_Task prompt_
Word for word, please restate the line containing "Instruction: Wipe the" and all the lines that follow it to the end of the data.

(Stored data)
○ ○ ○ ○

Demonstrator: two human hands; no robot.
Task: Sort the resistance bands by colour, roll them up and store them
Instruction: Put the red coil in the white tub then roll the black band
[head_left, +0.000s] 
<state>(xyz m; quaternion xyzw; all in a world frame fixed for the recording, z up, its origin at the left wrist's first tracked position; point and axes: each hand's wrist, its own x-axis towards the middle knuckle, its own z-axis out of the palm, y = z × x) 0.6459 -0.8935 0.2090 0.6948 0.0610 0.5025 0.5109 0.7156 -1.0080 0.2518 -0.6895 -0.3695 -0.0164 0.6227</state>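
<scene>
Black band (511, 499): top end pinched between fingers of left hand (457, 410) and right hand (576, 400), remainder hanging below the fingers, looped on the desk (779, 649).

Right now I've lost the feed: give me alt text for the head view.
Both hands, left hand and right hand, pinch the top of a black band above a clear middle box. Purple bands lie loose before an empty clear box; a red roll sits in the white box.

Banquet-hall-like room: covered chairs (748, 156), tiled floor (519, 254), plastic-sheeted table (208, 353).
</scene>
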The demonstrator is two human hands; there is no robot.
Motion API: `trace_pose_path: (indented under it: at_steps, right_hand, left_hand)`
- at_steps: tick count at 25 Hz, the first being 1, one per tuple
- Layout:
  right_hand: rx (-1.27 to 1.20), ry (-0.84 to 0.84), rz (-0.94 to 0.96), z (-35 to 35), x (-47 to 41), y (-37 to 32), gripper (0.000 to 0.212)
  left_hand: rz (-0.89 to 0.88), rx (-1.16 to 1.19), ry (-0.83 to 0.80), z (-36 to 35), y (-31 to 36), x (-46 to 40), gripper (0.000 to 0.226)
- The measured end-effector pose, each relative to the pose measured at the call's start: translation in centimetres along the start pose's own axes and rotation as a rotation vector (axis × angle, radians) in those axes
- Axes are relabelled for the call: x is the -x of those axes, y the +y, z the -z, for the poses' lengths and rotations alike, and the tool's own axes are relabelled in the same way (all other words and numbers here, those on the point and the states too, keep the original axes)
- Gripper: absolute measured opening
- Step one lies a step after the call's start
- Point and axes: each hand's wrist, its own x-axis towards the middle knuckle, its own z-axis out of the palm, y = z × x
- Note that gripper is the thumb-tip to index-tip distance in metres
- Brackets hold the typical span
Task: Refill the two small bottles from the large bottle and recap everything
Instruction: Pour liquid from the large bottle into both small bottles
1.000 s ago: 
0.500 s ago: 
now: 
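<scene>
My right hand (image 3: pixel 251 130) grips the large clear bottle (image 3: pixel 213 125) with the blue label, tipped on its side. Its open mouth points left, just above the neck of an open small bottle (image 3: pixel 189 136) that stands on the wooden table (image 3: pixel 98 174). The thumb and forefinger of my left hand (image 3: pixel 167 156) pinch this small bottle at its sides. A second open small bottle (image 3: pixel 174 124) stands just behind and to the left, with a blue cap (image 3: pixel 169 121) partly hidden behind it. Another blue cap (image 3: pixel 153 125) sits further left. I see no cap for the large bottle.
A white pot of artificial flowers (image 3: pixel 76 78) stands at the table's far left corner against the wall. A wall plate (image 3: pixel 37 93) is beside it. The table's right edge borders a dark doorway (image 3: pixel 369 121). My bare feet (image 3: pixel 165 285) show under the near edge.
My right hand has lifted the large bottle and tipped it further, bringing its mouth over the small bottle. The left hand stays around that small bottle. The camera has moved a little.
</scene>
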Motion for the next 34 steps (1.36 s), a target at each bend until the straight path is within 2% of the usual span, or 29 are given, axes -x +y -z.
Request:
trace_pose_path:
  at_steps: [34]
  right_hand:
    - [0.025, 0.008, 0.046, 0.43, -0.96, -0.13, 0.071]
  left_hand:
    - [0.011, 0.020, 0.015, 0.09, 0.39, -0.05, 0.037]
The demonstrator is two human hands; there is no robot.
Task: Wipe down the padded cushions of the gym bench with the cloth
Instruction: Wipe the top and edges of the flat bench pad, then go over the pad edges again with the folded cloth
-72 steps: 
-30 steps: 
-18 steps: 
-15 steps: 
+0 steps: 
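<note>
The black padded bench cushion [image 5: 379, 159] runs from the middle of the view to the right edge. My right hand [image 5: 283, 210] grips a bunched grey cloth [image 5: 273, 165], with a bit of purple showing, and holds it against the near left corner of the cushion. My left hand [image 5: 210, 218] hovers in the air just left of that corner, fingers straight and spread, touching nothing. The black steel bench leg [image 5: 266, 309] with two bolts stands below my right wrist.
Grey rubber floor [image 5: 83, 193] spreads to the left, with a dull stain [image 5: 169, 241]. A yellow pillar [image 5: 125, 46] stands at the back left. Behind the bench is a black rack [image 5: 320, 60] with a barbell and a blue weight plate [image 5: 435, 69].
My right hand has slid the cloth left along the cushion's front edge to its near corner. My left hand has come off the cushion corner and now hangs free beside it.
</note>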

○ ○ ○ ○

_Written reply_
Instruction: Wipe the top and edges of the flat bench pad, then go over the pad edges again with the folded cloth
-72 steps: 
-30 steps: 
-18 steps: 
-15 steps: 
+0 steps: 
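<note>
The black padded bench cushion [image 5: 379, 159] runs from the middle of the view to the right edge. My right hand [image 5: 283, 210] grips a bunched grey cloth [image 5: 273, 165], with a bit of purple showing, and holds it against the near left corner of the cushion. My left hand [image 5: 210, 218] hovers in the air just left of that corner, fingers straight and spread, touching nothing. The black steel bench leg [image 5: 266, 309] with two bolts stands below my right wrist.
Grey rubber floor [image 5: 83, 193] spreads to the left, with a dull stain [image 5: 169, 241]. A yellow pillar [image 5: 125, 46] stands at the back left. Behind the bench is a black rack [image 5: 320, 60] with a barbell and a blue weight plate [image 5: 435, 69].
My right hand has slid the cloth left along the cushion's front edge to its near corner. My left hand has come off the cushion corner and now hangs free beside it.
</note>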

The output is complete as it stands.